Work to complete. In the material below, count the lines with the word "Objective" and state that number only.

● ● ●

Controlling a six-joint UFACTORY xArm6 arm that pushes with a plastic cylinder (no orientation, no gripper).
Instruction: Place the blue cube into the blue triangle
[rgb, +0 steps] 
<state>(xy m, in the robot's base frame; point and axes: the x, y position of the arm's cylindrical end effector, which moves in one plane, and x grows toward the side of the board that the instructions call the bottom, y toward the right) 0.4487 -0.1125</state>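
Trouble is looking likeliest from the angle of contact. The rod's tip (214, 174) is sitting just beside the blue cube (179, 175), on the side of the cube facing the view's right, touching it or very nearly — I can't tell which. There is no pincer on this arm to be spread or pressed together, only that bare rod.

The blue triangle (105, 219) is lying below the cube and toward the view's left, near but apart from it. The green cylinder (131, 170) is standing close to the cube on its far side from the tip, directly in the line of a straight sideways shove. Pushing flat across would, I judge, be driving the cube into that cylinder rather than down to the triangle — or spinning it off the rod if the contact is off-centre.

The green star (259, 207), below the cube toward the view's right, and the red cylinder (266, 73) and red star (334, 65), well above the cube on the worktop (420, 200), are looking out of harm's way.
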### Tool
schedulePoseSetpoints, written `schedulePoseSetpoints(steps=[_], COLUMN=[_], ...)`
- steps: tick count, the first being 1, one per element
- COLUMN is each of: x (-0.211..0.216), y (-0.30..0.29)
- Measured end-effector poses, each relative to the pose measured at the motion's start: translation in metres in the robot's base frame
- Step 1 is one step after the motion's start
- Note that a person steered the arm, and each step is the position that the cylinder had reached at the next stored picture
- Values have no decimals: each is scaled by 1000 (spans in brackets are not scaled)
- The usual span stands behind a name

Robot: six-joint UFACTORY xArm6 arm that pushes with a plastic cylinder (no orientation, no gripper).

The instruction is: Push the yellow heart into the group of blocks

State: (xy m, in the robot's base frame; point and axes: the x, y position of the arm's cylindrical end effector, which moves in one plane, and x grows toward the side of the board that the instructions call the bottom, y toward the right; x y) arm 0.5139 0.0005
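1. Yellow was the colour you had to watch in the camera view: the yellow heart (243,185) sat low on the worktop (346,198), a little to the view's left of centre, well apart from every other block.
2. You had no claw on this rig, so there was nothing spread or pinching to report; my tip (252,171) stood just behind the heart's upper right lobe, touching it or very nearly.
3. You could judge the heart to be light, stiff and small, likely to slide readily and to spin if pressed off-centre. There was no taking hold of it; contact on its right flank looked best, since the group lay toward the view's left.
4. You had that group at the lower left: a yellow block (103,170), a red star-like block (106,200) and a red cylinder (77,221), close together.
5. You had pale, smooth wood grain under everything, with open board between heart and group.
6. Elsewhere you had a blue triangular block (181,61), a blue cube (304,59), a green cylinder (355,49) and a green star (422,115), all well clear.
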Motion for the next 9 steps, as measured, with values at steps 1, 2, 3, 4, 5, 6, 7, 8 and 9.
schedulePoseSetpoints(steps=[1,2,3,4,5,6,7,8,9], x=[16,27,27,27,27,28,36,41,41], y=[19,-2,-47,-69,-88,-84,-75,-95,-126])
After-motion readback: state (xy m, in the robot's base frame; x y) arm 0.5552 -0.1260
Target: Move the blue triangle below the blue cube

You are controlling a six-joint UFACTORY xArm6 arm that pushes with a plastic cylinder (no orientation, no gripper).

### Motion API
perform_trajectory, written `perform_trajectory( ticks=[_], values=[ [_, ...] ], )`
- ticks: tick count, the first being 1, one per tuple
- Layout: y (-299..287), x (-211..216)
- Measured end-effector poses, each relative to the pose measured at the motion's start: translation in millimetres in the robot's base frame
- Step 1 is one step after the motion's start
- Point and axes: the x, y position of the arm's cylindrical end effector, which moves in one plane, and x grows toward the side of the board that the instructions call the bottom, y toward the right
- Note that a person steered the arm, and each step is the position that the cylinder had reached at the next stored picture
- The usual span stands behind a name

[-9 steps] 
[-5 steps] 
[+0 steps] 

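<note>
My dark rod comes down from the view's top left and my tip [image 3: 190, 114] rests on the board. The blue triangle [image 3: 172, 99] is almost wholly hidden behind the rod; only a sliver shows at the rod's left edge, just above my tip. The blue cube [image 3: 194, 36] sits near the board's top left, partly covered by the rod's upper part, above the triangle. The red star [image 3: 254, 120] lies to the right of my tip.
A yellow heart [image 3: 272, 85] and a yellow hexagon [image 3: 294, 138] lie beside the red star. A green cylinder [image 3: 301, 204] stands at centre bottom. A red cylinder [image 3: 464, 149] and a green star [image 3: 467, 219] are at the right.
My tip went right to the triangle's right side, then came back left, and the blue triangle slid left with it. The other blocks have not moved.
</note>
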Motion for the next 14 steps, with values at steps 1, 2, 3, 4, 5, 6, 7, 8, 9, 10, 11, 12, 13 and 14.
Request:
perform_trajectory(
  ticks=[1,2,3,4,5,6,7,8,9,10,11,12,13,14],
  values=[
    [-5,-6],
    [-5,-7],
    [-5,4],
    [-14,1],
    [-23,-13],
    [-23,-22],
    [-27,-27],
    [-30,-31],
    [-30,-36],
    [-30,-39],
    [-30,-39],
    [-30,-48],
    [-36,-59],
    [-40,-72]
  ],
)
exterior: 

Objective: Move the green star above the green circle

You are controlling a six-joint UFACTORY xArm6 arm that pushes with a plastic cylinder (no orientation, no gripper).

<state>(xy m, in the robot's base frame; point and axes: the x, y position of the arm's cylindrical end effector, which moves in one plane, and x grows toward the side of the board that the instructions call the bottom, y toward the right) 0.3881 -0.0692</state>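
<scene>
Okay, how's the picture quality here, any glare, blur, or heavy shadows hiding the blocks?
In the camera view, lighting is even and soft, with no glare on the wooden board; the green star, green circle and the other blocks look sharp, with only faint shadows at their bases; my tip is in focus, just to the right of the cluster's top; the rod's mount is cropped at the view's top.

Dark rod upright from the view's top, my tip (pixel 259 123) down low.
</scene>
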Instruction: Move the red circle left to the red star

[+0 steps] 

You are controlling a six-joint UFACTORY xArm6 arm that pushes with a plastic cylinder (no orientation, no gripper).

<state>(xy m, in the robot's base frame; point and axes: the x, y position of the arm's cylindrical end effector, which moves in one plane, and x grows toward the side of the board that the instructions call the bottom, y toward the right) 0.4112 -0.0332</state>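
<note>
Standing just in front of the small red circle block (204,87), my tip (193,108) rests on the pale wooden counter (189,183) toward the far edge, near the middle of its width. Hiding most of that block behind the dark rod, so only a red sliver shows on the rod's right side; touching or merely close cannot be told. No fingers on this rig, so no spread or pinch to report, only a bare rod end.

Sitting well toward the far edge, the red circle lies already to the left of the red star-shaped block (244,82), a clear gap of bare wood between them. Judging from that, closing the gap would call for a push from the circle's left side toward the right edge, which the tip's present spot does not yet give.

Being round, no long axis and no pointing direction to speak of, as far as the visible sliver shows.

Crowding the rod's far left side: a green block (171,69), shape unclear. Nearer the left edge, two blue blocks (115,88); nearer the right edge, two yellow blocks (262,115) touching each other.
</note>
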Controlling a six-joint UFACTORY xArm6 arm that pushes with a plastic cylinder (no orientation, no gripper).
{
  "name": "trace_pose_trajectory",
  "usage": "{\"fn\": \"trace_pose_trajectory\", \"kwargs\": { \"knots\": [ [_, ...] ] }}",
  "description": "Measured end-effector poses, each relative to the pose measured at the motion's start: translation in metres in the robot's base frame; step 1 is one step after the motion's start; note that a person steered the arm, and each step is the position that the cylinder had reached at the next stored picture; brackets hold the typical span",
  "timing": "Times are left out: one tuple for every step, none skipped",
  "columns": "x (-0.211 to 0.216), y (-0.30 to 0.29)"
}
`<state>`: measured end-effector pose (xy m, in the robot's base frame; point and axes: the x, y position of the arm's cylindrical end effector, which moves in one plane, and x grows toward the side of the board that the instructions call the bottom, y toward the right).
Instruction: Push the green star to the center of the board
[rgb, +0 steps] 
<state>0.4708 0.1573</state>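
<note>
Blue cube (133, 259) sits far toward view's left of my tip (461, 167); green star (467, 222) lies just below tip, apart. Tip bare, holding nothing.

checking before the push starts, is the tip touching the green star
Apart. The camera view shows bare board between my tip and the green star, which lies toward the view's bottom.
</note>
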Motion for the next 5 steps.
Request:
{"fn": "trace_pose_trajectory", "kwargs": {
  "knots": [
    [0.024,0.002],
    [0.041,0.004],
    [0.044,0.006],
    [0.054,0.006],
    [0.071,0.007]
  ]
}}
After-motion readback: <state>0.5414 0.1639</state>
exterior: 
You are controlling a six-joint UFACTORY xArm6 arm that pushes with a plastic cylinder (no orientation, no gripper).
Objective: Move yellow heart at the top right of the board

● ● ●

Task response. 2